### Exercise directions
Look below for the line holding "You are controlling" and the line holding "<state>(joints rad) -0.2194". Repeat those two and everything between, exactly.

### Data to use

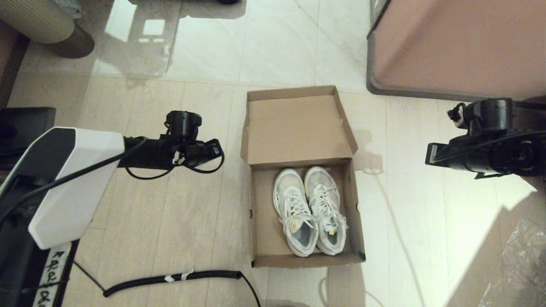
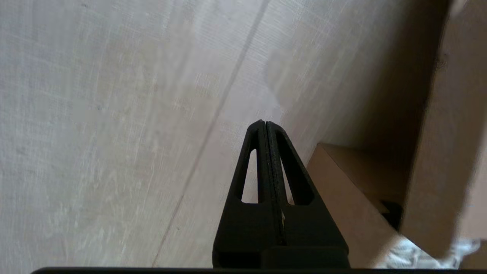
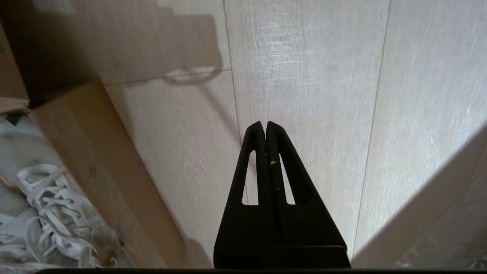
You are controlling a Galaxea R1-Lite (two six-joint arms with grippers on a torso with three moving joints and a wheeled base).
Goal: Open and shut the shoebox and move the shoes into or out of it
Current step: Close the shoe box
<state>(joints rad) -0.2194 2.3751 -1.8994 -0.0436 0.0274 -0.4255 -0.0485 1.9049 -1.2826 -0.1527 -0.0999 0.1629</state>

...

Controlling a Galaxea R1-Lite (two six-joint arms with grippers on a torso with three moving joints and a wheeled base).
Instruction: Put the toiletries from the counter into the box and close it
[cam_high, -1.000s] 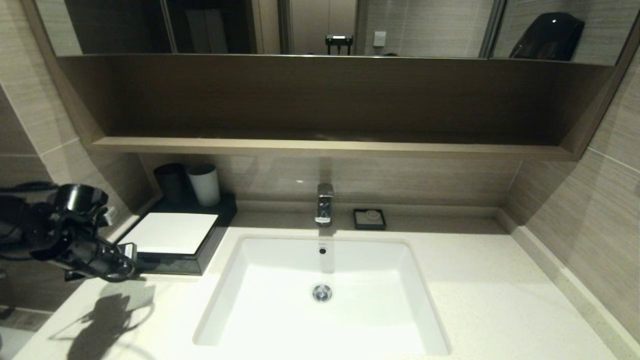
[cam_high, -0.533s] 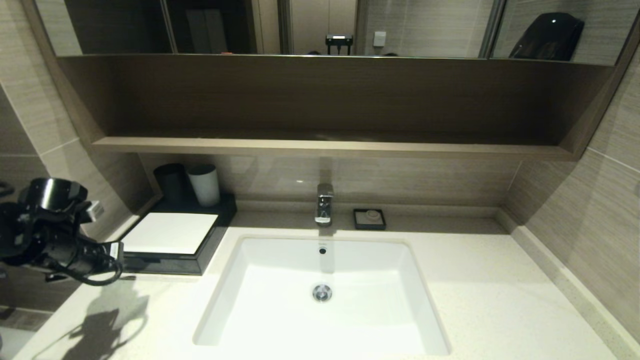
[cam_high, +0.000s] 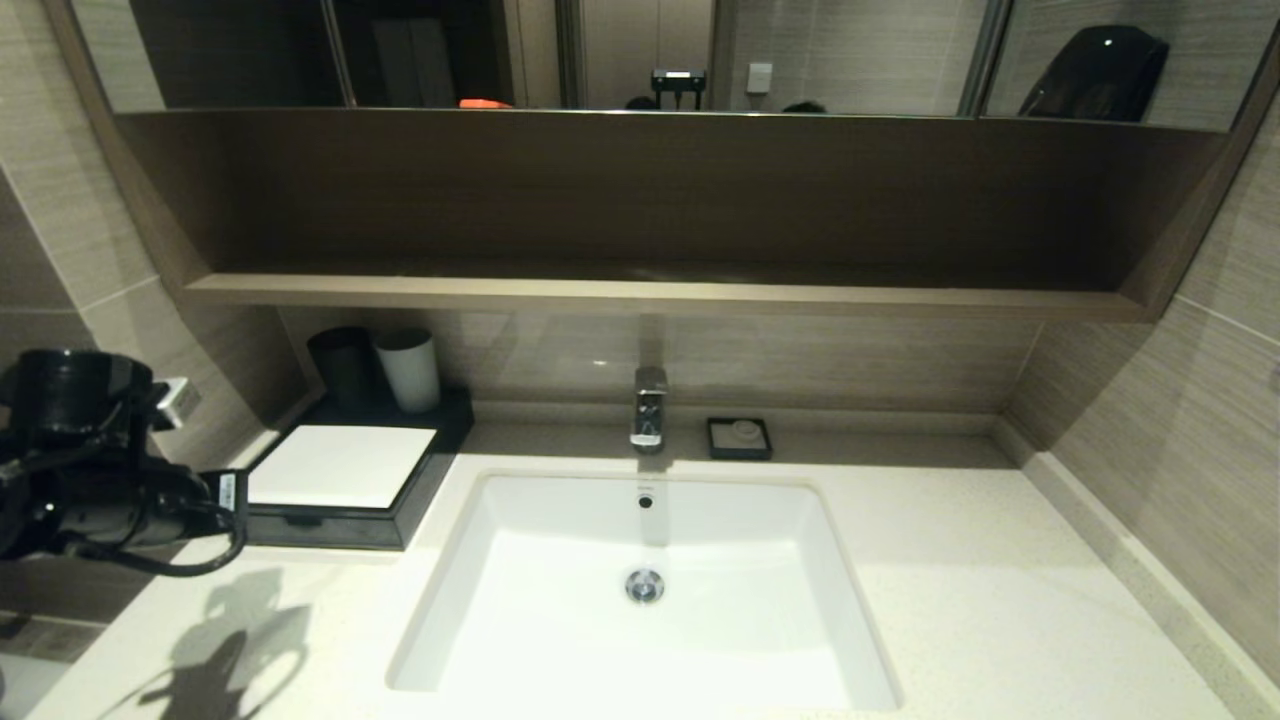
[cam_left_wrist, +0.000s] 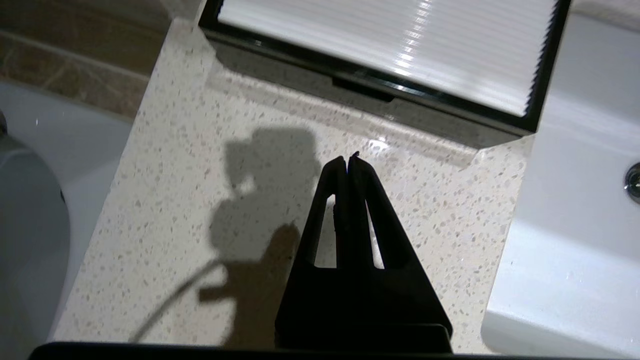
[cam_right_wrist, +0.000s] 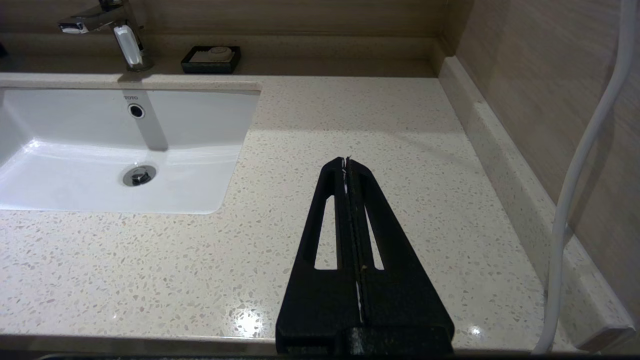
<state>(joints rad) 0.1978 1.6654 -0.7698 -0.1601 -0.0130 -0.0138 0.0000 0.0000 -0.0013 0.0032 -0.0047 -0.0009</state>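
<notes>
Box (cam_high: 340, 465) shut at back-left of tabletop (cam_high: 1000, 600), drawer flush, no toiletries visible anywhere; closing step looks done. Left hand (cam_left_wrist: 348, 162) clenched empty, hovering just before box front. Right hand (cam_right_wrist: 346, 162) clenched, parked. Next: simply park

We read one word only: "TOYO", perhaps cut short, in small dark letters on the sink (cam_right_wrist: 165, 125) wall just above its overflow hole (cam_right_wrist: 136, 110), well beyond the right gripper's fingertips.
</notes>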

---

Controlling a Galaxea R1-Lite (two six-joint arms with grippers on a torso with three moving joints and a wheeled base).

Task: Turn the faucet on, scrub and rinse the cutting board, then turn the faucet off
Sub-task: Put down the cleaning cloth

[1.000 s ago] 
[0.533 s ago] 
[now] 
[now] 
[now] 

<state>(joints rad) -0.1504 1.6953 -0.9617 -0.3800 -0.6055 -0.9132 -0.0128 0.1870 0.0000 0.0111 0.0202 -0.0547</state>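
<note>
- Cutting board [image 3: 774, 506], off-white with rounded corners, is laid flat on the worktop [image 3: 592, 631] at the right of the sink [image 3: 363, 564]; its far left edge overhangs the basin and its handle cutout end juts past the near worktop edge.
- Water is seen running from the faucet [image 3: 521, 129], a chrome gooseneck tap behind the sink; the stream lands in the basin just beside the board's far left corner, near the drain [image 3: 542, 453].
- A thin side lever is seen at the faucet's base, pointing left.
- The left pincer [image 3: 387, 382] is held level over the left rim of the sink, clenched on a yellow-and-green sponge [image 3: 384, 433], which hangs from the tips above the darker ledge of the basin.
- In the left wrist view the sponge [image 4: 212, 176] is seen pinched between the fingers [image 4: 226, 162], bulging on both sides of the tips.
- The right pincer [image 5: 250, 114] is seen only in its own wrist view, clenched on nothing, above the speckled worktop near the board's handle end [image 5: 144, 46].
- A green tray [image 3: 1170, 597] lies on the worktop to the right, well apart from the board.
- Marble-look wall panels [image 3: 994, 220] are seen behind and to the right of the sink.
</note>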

### Response to the task
You are controlling a Galaxea R1-Lite (two six-joint arms with grippers on a torso with three moving joints and a wheeled base).
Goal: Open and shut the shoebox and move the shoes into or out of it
Current step: Close the shoe box
<state>(joints rad) -0.2194 2.3751 -1.8994 -0.0436 0.0274 -0.4255 -0.0485 1.9049 -1.2826 -0.1527 -0.0999 0.1629</state>

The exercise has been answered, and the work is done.